I think of how dark it must have felt for the Israelites in the space between the final prophetic words of the Old Testament and the fateful words of the angel to a young virgin girl that marked the beginning of the New Testament all those years later. Until that day, there was only divine silence day after day after day. Unrest, captivity, injustice, living as refugees, senseless death, and war must have been overwhelming. How hard it must have been to continue to hold on to the prophesies, the promises, the words of hope spoken by the prophets of old: On those living in a land of deep darkness a light has dawned.

But all of a sudden, on one seemingly ordinary day, in a small, inconsequential, ordinary town, an angel appeared to one ordinary young girl and light began to dawn. The slumbering, hibernating world began to waken, stirring and stretching as the voice of God once again was heard on earth. I think of the dawning of a new day, the first rays of light piercing the darkness of night, the atmosphere glowing in anticipation of the rising sun. Luminescence replacing darkness.

This is why we can celebrate and rejoice in the midst of the darkness that surrounds us, in the midst of our brokenness and pain. On that ordinary, extraordinary day, heaven came down to earth.
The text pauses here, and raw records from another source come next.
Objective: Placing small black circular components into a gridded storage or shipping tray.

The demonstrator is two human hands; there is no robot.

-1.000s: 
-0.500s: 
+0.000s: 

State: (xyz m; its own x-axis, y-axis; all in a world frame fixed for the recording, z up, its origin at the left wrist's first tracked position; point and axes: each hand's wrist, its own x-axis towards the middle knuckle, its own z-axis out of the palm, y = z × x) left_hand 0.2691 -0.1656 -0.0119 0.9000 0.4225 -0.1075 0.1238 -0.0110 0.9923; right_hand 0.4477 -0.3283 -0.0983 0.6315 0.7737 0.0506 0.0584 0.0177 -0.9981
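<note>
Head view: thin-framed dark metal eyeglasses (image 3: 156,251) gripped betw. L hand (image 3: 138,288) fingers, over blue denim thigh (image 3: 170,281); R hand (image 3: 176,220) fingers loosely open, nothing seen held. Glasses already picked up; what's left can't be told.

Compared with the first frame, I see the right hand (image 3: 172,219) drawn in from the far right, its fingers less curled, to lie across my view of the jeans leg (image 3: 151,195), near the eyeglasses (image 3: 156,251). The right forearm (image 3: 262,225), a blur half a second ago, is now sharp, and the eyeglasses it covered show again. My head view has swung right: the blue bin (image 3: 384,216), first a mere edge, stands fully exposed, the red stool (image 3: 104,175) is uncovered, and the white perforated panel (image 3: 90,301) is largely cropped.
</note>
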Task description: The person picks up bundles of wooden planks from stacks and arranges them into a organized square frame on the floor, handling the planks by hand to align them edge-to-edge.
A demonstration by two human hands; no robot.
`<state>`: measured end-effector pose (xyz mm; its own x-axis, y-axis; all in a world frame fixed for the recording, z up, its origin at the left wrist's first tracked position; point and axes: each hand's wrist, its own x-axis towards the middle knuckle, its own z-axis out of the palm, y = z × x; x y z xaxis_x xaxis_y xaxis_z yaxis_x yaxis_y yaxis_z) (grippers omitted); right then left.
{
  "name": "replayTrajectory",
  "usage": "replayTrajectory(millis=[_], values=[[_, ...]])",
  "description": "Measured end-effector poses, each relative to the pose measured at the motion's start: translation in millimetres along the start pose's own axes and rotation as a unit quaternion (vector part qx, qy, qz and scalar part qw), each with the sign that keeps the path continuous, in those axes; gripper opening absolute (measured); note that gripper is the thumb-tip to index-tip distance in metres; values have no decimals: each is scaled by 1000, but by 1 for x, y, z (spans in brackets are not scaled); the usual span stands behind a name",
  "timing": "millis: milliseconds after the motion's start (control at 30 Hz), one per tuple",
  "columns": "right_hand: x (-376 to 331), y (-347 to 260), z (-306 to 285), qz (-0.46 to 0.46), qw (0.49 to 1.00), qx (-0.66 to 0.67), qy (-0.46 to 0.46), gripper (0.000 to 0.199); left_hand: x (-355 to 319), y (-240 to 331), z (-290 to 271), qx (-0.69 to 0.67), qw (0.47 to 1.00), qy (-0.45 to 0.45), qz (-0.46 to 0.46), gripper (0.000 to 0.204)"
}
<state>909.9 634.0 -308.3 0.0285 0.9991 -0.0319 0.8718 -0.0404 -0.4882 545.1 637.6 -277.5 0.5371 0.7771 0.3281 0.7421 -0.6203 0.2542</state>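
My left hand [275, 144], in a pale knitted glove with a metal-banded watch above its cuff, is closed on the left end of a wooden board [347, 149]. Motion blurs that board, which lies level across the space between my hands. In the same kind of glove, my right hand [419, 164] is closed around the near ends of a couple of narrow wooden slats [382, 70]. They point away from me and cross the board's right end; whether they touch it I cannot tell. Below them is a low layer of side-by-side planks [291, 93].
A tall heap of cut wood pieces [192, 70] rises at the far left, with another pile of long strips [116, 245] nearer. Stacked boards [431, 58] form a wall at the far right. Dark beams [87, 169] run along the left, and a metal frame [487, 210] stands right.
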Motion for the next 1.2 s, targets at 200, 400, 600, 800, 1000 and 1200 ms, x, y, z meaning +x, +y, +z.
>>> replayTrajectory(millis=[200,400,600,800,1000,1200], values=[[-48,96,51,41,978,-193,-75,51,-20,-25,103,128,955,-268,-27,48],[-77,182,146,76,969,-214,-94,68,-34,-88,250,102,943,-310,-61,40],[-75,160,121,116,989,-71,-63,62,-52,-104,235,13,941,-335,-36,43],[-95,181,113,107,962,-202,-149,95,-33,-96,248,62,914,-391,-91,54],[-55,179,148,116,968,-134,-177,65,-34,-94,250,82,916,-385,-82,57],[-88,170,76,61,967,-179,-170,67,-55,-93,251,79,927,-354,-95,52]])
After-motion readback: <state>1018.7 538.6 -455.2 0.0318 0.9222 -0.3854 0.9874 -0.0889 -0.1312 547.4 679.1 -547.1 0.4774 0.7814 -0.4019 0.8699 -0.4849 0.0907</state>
Immortality became mortal, the All Powerful became helpless, the King of Kings became a baby, born in a humble manger bringing with him Light and Life for all people.

In this Christmas season it is the Light of Hope that we celebrate. We celebrate a light that reaches to the darkest of places. Even though we do not yet see it’s full effects, we believe and hope in the truth of this Light. The evidence of darkness remains all around us, but we live in the the tension of the now and the not yet. We live in the reality that Jesus came and He is coming, and as we encounter darkness our heart’s cry is, “Your kingdom come, your will be done on earth as it is in heaven.”

This means that for that exhausting day the toddler keeps throwing temper tantrums and the baby won’t sleep, for the refugee crisis in war torn lands, and for everything in between, there is hope illuminated by the Light of Jesus.

Rejoice, weary soul! Light has dawned.